The District Court found that the SCC’s policy of permitting members of different gangs to be housed together was not itself an Eighth Amendment violation. As the Seventh Circuit observed in a similar case, among other problems, “[t]he number of gang members housed ... and the high representation of certain gangs would place an unmanageable burden on prison administrators were they required to separate inmates by gangs.” Mayoral v. Sheahan, 245 F.3d 934, 939 (7th Cir.2001). At argument, Labatad’s counsel clarified that he was not asserting a per se Eighth Amendment violation. Instead, he alleged that the defendants were deliberately indifferent to the risk of harm from the cell assignment with Mara.

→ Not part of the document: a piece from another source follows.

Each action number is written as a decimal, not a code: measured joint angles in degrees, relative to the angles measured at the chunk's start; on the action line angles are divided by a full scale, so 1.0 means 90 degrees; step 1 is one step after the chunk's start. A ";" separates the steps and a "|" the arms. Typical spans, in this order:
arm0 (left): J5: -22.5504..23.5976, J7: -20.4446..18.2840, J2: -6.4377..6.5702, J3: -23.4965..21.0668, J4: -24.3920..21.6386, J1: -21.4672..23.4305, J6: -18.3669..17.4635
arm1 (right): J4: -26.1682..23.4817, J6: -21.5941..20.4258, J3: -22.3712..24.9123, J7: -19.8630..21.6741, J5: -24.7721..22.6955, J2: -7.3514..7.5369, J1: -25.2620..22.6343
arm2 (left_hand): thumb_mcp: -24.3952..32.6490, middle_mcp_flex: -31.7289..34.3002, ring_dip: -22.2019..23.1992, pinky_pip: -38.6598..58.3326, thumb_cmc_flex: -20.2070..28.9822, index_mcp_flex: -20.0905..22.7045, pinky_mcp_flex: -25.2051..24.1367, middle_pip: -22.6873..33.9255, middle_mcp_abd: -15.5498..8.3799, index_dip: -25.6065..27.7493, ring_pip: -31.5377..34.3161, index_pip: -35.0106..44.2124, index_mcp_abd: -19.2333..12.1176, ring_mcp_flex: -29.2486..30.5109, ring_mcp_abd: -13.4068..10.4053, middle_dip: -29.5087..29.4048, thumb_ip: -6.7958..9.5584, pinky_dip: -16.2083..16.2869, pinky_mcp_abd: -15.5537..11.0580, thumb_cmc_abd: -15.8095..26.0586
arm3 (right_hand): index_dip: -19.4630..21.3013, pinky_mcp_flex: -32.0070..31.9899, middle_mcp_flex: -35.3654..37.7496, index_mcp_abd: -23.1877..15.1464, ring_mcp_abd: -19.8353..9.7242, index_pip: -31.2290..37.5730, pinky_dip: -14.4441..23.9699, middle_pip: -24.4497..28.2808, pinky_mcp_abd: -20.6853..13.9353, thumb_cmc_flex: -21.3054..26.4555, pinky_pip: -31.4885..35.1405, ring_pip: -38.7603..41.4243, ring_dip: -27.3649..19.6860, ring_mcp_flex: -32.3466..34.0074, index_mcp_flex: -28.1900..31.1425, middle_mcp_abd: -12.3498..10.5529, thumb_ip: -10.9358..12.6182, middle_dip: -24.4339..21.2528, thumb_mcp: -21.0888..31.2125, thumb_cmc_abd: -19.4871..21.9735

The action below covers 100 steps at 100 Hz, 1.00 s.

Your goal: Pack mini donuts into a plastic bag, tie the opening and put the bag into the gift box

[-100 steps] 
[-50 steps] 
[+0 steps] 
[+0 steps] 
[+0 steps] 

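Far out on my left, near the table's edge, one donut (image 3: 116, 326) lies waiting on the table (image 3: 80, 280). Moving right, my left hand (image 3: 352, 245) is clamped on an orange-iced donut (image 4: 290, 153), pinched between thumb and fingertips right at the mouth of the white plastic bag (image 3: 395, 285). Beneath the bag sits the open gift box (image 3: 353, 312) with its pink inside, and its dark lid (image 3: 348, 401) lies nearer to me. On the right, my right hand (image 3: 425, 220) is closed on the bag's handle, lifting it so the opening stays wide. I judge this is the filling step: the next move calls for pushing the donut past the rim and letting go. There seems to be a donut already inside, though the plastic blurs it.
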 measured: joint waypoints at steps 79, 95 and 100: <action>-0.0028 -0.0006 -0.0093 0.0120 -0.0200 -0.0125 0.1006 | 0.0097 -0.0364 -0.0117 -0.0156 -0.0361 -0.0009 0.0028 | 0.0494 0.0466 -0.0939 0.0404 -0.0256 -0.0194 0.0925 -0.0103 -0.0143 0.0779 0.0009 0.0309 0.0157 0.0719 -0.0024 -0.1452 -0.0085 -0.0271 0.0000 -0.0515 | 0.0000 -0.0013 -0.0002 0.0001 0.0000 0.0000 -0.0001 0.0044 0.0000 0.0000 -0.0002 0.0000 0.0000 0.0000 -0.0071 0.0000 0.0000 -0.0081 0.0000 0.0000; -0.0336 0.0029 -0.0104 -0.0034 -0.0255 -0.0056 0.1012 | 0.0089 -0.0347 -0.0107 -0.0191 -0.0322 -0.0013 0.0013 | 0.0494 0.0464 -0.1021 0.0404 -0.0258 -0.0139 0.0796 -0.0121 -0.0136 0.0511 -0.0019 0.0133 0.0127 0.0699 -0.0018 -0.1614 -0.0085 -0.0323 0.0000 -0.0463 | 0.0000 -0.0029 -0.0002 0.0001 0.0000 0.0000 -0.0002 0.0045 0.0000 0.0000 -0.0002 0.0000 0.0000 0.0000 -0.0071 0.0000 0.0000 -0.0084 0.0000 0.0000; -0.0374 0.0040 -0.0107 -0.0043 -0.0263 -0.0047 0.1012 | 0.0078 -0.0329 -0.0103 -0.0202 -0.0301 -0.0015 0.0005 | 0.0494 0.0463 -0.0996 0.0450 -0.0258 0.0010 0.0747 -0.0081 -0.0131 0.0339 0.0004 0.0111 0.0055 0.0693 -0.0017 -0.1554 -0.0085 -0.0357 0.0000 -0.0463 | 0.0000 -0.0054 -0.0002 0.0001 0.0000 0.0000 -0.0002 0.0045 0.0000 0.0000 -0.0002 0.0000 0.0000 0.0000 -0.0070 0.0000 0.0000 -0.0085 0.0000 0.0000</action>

The record, viewed objectively and subjectively, is insufficient to preclude summary judgment on the claim that SCO prison officials were deliberately indifferent to a substantial risk that Mara would assault Labatad if the two were housed in the same cell. Mara and Labatad had been in general population together for an extended period with no record of any threats or problems between them. Mara was not listed as a “separatee” for Laba-tad. The added fact that Labatad had fought three days earlier with a member of Mara’s gang is not a basis to find deliberate indifference. Prison officials had been assured by both Labatad and Gid-deons that their fight was not gang related and that there were no further issues between them. Labatad argues that the record supports an inference of subjective awareness of the risk because of his evidence that he told an SCC officer that he should not be housed with Mara. But La-batad provided no specifics about this conversation. Without more, such as information about who Labatad spoke to or what he said, we cannot infer that any of the defendants or officials responsible for making the assignment were aware thát Labatad faced a substantial risk of harm. See Wood v. Beauclair, 692 F.3d 1041, 1051 (9th Cir.2012) (concluding that prison supervisors lacked knowledge of the risk in part because the prisoner “never disclosed [the sexual abuser’s] actions to prison officials until long after the incidents at issue in this case occurred”). While the failure to give advance notice of a specific threat is not dispositive, there is no other evidence in the record showing that the defendants knew of facts supporting an inference and drew the inference of a substantial risk to Labatad if he was placed in a cell with Mara.

Moreover, consideration of the four inmate affidavits excluded by the District Court would not have altered the outcome of this case. One of the affiants, a USO Family member, states that he has been housed in administrative segregation with La Familia members, but he does not say whether those housing assignments resulted in violent incidents. Two of the affidavits describe an assault that occurred after Labatad was attacked by Mara, making them irrelevant to show the defendants’ awareness of a substantial risk of housing Labatad with Mara. Although the affidavits mention two assaults before Labatad’s incident with Mara, without context and with no apparent connection to Labatad and Mara aside from the gang affiliations of the respective participants, they, too, are insufficient to show deliberate indifference.

IV.

The undisputed evidence in the record shows that the defendants were not deliberately indifferent to a substantial risk of an attack if Mara and Labatad were placed in a cell together. The District Court properly granted the defendants’ motion for summary judgment.

We AFFIRM. 
      
      . Labatad has since been, released, making his additional request for transfer to a different facility moot.